● ABOUT THIS TASK: Look below for the line that contains "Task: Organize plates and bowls", then copy it and each following line exactly, through and including the line that contains "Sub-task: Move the".

● RECORDED INFORMATION:

_ _ _

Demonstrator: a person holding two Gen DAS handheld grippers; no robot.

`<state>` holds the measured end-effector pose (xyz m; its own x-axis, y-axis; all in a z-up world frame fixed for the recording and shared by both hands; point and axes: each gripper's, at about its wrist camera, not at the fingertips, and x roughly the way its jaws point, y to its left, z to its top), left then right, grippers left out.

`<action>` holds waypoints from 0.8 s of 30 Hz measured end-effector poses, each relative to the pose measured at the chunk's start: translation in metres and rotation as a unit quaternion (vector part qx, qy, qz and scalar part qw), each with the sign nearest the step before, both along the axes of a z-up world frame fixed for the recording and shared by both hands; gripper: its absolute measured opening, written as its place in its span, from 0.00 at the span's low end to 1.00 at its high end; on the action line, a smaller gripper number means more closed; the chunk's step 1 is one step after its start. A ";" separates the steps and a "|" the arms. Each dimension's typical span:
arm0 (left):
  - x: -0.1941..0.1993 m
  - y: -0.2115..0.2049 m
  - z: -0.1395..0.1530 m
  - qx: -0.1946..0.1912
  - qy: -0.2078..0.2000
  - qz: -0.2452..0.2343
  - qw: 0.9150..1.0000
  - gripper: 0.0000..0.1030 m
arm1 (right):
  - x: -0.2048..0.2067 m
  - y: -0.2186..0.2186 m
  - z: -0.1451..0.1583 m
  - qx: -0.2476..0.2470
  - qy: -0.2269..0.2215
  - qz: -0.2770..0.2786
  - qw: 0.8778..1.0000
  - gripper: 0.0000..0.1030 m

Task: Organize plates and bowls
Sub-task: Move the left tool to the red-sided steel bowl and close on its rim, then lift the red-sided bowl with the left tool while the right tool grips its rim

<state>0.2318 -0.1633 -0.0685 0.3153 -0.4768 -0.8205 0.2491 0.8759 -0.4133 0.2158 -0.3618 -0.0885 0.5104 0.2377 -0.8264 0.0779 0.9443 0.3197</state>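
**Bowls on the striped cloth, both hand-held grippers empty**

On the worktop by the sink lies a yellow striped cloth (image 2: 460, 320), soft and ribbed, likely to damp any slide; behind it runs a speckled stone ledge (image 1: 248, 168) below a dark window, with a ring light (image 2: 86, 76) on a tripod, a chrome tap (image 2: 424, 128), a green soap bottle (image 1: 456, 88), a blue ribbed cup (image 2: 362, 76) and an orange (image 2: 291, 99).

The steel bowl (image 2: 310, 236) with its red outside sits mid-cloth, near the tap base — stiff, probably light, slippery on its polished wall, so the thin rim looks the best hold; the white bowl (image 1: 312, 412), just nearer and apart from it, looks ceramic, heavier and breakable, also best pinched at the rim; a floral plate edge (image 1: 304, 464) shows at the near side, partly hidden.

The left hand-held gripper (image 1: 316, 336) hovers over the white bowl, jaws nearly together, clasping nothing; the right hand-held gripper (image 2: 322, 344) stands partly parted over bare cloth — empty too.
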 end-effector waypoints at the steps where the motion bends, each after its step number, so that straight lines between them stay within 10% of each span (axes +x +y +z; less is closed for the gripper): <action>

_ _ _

● EXPECTED ANSWER:
Task: Organize plates and bowls
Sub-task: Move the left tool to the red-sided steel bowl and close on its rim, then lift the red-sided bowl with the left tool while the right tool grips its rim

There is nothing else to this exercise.